Independent classification society

The International Register of Shipping or INTLREG was established in 1993, and is an independent classification society which provides classification, certification, verification and advisory services. The International Register of Shipping also offers consulting services well suited for the shipping and offshore industry.
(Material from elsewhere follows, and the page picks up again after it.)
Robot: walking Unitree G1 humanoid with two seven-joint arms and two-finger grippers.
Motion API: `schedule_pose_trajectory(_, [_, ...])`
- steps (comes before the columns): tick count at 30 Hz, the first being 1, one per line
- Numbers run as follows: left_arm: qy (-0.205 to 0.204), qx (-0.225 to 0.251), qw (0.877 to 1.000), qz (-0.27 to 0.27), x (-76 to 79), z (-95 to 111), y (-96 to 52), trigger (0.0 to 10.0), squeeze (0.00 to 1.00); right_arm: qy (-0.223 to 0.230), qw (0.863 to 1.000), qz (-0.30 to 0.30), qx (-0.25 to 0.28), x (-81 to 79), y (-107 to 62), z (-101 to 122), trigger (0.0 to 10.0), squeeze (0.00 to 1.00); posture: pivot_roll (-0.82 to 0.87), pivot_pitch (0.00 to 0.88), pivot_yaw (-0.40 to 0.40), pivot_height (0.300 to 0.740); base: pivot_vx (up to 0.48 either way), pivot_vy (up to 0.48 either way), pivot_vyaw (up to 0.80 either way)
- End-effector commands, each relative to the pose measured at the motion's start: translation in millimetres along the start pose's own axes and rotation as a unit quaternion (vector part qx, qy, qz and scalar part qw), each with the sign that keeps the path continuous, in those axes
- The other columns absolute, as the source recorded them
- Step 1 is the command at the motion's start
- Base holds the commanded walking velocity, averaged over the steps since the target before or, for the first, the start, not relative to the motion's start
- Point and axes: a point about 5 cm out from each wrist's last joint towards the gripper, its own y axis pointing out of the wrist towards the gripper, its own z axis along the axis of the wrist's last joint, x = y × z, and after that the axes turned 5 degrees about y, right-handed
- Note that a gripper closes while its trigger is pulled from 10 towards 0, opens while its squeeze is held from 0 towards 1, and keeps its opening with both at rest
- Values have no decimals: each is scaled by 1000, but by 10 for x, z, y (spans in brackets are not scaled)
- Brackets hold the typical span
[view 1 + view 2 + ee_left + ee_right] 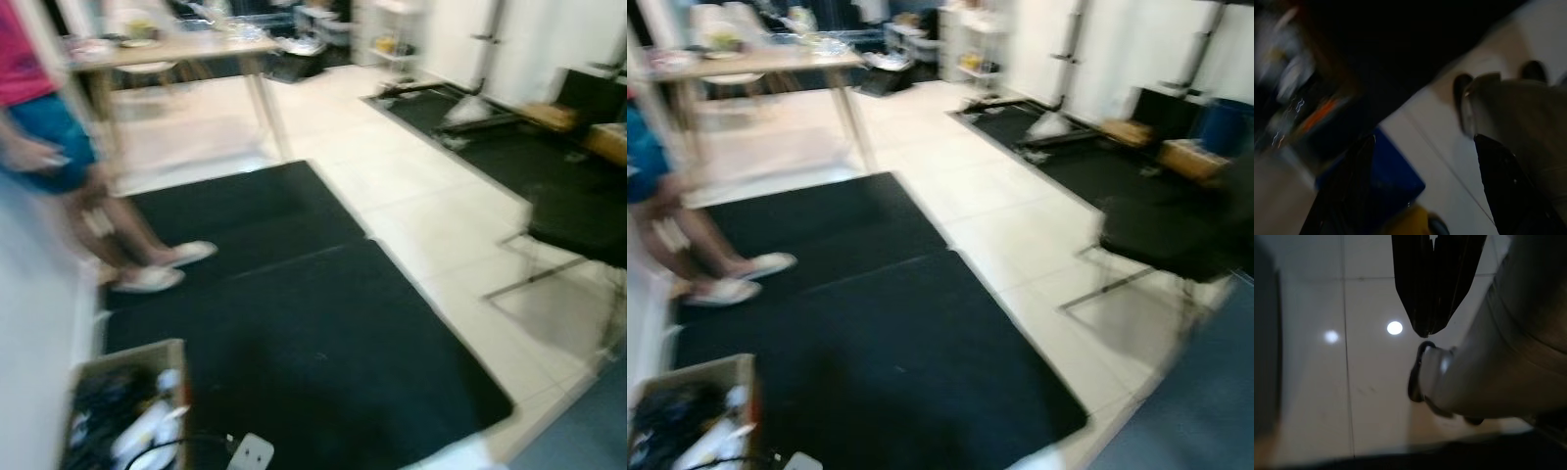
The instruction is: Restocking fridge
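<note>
The eye views are blurred and look down across a room floor. My left gripper (1424, 142) hangs open over a dark mat edge and pale tiles, with nothing between its black fingers (1347, 191). Just below it lies a blue flat object (1388, 178), beside something yellow. My right gripper (1426, 328) hangs shut and empty above glossy white tiles (1352, 372). Tall white doors (1136, 44) stand at the far right; I cannot tell whether they belong to a fridge.
A person (39, 127) in white shoes stands at the left on a black mat (294, 323). An open cardboard box (122, 411) of clutter sits near left. A wooden table (176, 49) stands at the back, a black chair (578, 230) at the right.
</note>
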Motion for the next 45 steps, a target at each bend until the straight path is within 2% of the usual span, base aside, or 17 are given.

For the period 2021 to 2023 the Recognized Organization was listed as medium performance in Paris MoU Port state control regime.

==Services==

SOPEP at work

Classification
- Appraisal of the design during and after construction
- Surveys at the time of construction, entry into class and modifications to ensure that the vessel meets the criteria stipulated by the rules
- Issuance of a 'Certificate of Classification' and entering of the vessel's particulars into the society's Register of Ships
- Periodical surveys as stipulated by the rules to ensure continued maintenance of conditions of classifications
- Additional surveys as deemed necessary in view of damages or reported poor condition of the vessel by port state control authorities

Verification
- Appraisal of plans and documents
- Stage Inspections during manufacture
- Inspection and testing of components or finished products
- Laboratory testing at approved facilities
- Auditing of the management systems

Statutory Certification
- International Convention on Load line (Load Line)
- International Convention for the Safety of Life at Sea (SOLAS)
- Convention on the International Regulations for Preventing Collisions at Sea (COLREG)
- International Convention for the Prevention of Pollution from Ships (MARPOL)
- International Convention on Tonnage Measurement of Ships (ITC 1969)
- Code of Safe Practice for Solid Bulk Cargoes (BC Code)
- International Management Code for the Safe Operation of Ships and for Pollution Prevention(ISM Code)
- International Ship and Port facility Security Code (ISPS Code)
- International Grain Code (Grain Code)
- Caribbean Cargo Ship Safety Code (Caribbean Code)
- Crew Accommodations, ILO Convention 92,153
- Cargo Gear, ILO Convention 152
- Minimum Standards in Merchant Ships, ILO Convention 147
- Bulk Chemical Code (BCH Code)
- International Bulk Chemical Code (IBC Code)
- Gas Carrier Code (GC Code)
- International Gas Carrier Code (IGC Code)
- High Speed Craft Code (HSC Code)
- Code of Safety for Dynamically Supported Craft

Maritime Consulting
- Preparation of Mandatory Vessel documentations
- Booklet, Cargo Securing Manual, SOPEP, PCSOPEP, SMPEP, P&A Manual, COW manual, ODMCS Manual
- New building Services on behalf of owners
- Concept Design Preparation of Technical Specifications
- Bid Analysis
- Detailed design
- Specification survey during new construction on behalf of owners
- Verification of conformance for purchase of marine equipment
- Design of modifications and renovations and/or refitting
- Failure Mode Effect Analysis, HAZOP, FSA
- Pre-purchase or on hire/off-hire condition surveys
- Port Engineering - including supervision during dry dockings or other repairs
- Computer based preventive maintenance systems

Training
- Complies with ISO 9001:2000 requirements
- Administered through International Register Training Institute (IRTI)

International Register of Shipping's head office is located in Miami, Florida.